I wouldn't worry about "too big" unless you're looking at 3" or some 2.75's. I run 2.75 Intense tires and on pedally trails that aren't that steep they work against me but I love 'em on the steep and rocky stuff. I agree though, if you're not doing DH exclusively then the 2.35's should've plenty. I only ride down so I like fatter rubber.


----------



## staikeinthahood (Oct 8, 2008)

A friend is running 2.35 Dirty Dans and they're wider than my 2.5 High Rollers. Narrower tires digs better down in the terrain while a wide tire just "floats" a lot more on top and distrbiutes the load over a bigger area. Wider tires is more stabile, but it's easier to get sideways and squeeze more grip out of narrower tires. Trust me, 2.35 Muddy Marys will be wide enough.


----------



## Djenghis (Aug 5, 2010)

i see.. 
planning on using them only in bikepark and steep mountains where i push the bike to the top, i also like big tires and going uphill is not important, my rims have a inner width of 23mm and outer width of 30mm, could this be to narrow for such a huge tire? the stated width of a muddy mary 2.5 is 64mm, in comparison a maxxis minion 2.5 has a stated width of 55mm, could i risk a wobbly tire in sharp turns?


----------



## Scythe (Nov 23, 2011)

I had the 2.35 then got the 2.5. I got better traction with 2.5's, didn't notice much difference in rolling resistance. Maybe better traction able to take turns faster offset the rolling resistance. I would reccomend the Trailstar compound, last longer than the Vertstar.


----------



## Djenghis (Aug 5, 2010)

staikeinthahood said:


> A friend is running 2.35 Dirty Dans and they're wider than my 2.5 High Rollers. Narrower tires digs better down in the terrain while a wide tire just "floats" a lot more on top and distrbiutes the load over a bigger area. Wider tires is more stabile, but it's easier to get sideways and squeeze more grip out of narrower tires. Trust me, 2.35 Muddy Marys will be wide enough.

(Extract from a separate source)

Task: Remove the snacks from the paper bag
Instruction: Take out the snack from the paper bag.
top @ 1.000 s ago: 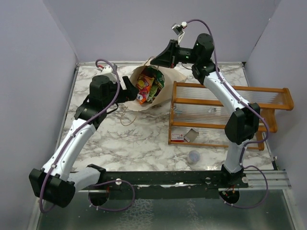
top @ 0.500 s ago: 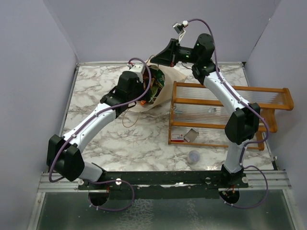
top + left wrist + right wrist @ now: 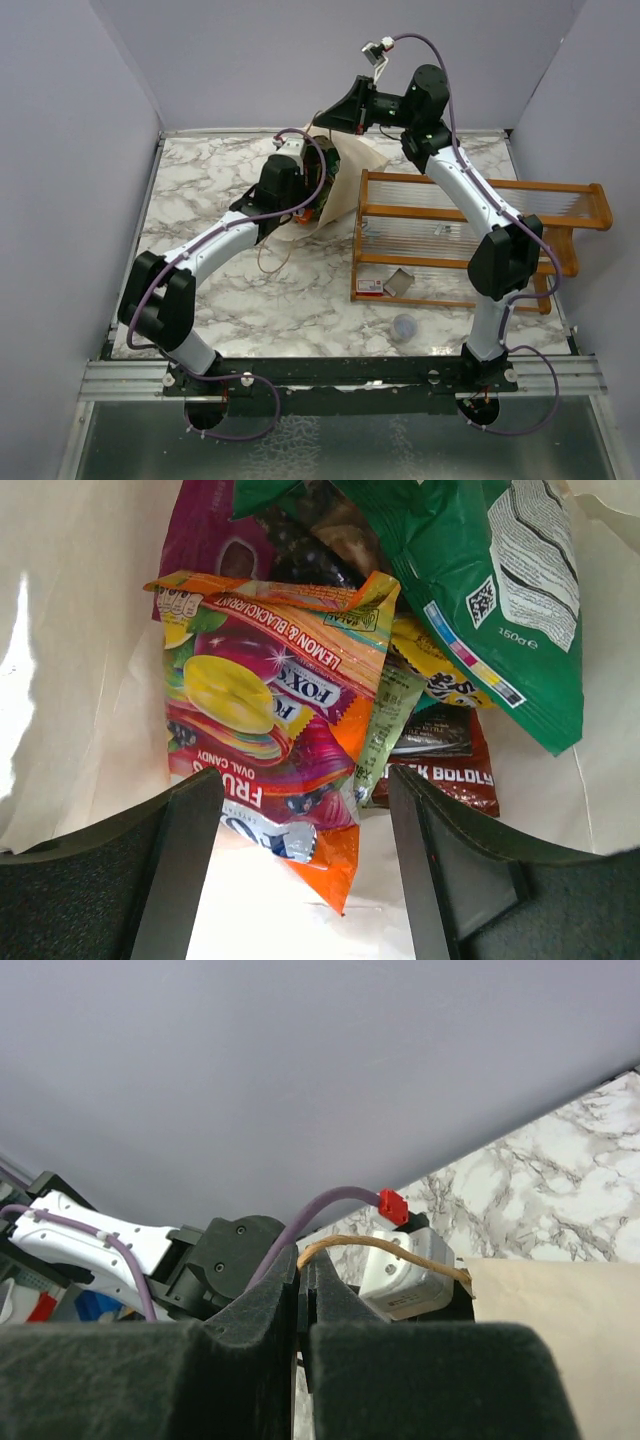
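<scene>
The beige paper bag (image 3: 350, 175) lies at the back of the table with its mouth facing left. My right gripper (image 3: 327, 114) is shut on its string handle (image 3: 385, 1247) and holds the top edge up; the gripper (image 3: 305, 1272) pinches the string. My left gripper (image 3: 305, 180) is open inside the bag mouth. In the left wrist view its fingers (image 3: 180, 870) straddle the lower end of a red-orange-yellow candy packet (image 3: 270, 710), not touching it. Behind it lie a green packet (image 3: 480, 580), a purple-magenta packet (image 3: 205, 540) and a dark brown packet (image 3: 450, 770).
An orange wooden rack with clear ribbed panels (image 3: 470, 235) stands right of the bag. A red-and-white card with a grey box (image 3: 385, 285) and a grey round cap (image 3: 404, 326) lie in front of it. The bag's other string handle (image 3: 272, 255) trails on the table.
My left arm has swung right and forward, carrying its open gripper from beside the bag into the bag's mouth. My right gripper has stayed shut on the handle, rising slightly.
</scene>
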Robot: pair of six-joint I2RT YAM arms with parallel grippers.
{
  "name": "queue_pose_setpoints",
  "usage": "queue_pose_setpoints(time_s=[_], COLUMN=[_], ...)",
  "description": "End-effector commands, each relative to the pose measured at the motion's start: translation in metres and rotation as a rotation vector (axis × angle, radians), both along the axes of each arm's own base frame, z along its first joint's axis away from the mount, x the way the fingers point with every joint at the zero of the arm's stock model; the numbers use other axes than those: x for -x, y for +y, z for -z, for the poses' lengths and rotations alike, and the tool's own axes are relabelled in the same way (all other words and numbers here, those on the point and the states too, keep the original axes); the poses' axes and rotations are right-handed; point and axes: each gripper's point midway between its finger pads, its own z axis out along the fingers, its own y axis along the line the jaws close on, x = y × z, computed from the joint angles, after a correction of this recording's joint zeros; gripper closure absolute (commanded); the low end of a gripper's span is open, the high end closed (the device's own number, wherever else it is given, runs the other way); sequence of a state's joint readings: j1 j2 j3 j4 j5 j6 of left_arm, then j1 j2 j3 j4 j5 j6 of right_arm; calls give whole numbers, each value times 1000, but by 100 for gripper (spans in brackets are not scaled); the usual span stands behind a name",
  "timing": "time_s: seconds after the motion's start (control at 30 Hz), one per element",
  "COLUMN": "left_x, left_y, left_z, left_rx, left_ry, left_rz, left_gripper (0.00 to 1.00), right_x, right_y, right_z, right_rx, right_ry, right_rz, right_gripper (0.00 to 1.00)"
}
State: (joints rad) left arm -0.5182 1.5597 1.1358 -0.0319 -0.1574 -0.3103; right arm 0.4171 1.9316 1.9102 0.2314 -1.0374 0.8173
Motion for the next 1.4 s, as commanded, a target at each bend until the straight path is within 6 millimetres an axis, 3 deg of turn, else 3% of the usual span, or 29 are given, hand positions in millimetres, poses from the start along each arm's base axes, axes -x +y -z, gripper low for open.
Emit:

what you are saying sounds logical
maybe 2.35 is the way to go


----------



## SHIVER ME TIMBERS (Jan 12, 2004)

Djenghis said:


> what you are saying sounds logical
> maybe 2.35 is the way to go


he is saying ...not much rolling resistance difference for the 2.5....so use the 2.5


----------



## cicatrix (Nov 15, 2010)

why do you have an all mountain bike if you don't ride uphill?

Anyway, I have heard that Muddy Marys are a handful when the terrain is anything but muddy. My friend was using them this past summer and was sliding around in dry conditions.


----------



## SHIVER ME TIMBERS (Jan 12, 2004)

Djenghis said:


> i see..
> planning on using them only in bikepark and steep mountains where i push the bike to the top, i also like big tires and going uphill is not important, my rims have a inner width of 23mm and outer width of 30mm, could this be to narrow for such a huge tire? the stated width of a muddy mary 2.5 is 64mm, in comparison a maxxis minion 2.5 has a stated width of 55mm, could i risk a wobbly tire in sharp turns?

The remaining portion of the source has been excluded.